> _WHAT NEEDS TO BE DONE_: Scan the material for the word "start", and copy each line where it shows up.

____

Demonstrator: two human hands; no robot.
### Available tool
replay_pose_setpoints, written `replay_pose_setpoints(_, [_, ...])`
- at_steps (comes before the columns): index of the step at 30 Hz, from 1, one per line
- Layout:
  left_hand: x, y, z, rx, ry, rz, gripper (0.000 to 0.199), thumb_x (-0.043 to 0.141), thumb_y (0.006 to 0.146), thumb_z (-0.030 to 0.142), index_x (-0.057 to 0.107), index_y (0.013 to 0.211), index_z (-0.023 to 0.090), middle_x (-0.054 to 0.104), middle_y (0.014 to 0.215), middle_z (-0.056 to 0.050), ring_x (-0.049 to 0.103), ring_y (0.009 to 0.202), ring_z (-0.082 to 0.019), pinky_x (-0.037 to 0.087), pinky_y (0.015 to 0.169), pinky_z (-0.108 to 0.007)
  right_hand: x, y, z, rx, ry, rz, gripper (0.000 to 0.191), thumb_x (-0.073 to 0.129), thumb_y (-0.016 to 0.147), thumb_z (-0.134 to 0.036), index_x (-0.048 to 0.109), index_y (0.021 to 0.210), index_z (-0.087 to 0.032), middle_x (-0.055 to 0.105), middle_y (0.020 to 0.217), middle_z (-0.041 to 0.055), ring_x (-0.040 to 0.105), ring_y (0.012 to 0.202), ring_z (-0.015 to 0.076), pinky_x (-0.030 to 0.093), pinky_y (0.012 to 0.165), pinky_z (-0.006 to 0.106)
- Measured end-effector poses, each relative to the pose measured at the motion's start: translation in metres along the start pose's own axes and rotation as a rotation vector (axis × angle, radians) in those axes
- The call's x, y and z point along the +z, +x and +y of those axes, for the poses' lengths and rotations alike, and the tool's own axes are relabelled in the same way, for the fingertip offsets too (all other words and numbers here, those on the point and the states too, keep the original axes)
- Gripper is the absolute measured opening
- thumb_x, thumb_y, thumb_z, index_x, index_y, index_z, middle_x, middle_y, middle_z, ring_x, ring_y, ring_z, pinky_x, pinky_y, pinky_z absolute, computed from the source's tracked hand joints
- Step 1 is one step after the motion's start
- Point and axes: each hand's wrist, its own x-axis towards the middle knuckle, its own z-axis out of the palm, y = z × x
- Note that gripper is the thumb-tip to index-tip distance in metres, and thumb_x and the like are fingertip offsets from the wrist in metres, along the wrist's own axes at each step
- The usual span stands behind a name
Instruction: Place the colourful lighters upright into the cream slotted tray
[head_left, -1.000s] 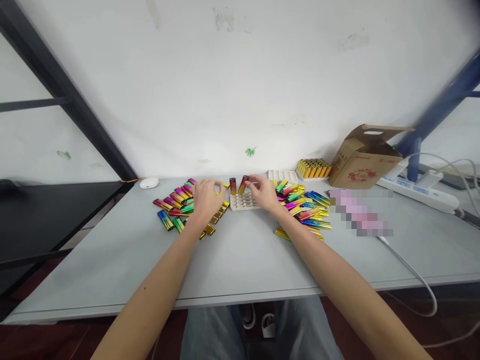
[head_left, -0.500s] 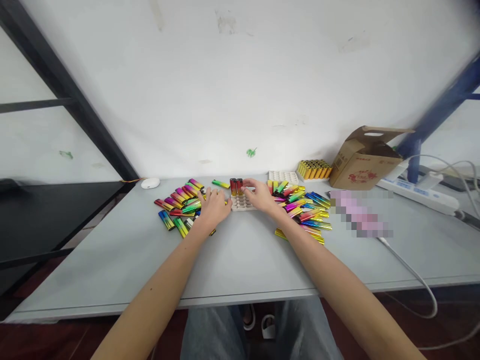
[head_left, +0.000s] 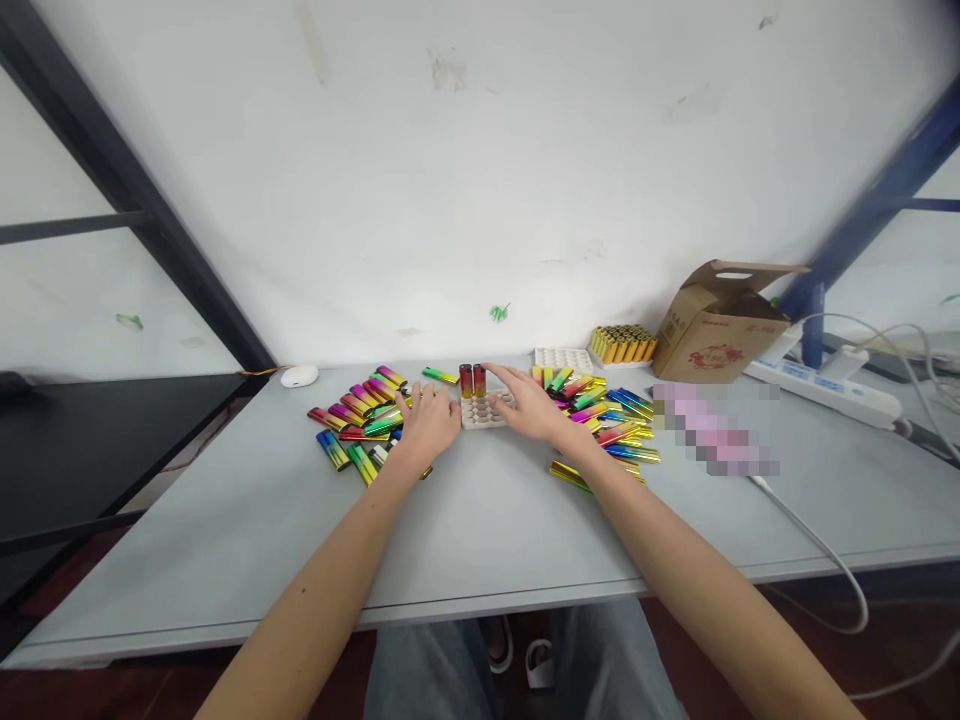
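Two shiny red-and-gold tubes (head_left: pixel 472 380) stand upright side by side at the back left of a white tray with round holes (head_left: pixel 484 412). My right hand (head_left: pixel 529 405) is at the tray's right side, fingers stretched out, thumb over the holes, holding nothing I can see. My left hand (head_left: pixel 429 425) rests with spread fingers at the right edge of a loose pile of shiny coloured tubes (head_left: pixel 356 405), its thumb beside the tray's left edge. Part of the pile is hidden beneath that hand. Behind it lies a single green-yellow tube (head_left: pixel 440 375).
A second pile of coloured tubes (head_left: pixel 626 430) lies right of my right hand. Behind it are another white holed tray (head_left: pixel 562 360) and a tray packed with upright yellow tubes (head_left: pixel 624 345). Further right are a cardboard box (head_left: pixel 720 335), a power strip (head_left: pixel 825 390) and a white cable (head_left: pixel 806 540).
My right hand has let go of the right red-gold tube and drawn back slightly to the right, its fingers spreading. Both tubes stay upright in the tray. My left hand has hardly moved.
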Motion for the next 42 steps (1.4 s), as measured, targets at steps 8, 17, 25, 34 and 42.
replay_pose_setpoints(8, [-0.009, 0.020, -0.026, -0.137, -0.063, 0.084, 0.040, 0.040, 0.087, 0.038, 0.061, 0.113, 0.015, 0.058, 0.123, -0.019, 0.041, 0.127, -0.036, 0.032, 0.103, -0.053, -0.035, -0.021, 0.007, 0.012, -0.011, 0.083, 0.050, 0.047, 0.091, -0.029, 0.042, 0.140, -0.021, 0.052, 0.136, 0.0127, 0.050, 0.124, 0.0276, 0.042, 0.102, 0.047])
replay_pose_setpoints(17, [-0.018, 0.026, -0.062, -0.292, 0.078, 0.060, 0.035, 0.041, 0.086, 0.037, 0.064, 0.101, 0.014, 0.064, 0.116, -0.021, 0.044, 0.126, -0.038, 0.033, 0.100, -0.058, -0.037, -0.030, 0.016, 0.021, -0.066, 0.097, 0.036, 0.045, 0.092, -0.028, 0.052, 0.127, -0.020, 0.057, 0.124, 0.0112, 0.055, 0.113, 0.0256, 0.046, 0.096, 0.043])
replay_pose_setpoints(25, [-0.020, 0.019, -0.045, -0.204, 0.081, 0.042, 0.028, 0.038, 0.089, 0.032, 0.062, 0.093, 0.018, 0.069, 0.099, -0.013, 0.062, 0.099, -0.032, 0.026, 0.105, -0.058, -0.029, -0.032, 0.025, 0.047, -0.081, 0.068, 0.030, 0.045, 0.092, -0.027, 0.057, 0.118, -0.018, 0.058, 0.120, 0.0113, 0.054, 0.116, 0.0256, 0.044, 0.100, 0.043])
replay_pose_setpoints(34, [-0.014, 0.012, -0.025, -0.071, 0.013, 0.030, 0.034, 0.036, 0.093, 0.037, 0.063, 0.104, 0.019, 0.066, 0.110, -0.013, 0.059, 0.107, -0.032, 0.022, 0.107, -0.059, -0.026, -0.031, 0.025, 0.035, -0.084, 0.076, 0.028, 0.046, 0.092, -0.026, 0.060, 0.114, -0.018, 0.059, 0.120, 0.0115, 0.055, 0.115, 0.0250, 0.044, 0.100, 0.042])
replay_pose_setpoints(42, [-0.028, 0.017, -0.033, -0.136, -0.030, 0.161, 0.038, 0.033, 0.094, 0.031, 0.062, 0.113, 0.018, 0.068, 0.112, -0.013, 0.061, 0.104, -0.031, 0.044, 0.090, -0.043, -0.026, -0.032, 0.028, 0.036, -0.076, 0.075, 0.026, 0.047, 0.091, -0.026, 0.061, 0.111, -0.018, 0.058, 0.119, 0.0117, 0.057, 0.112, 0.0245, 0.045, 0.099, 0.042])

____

> _ANSWER FOR THIS EXERCISE_:
- Measured end-effector poses, each relative to the pose measured at the motion's start: translation in metres along the start pose's own axes and rotation as a rotation vector (axis × angle, radians) in those axes
- Step 1 is one step after the motion's start

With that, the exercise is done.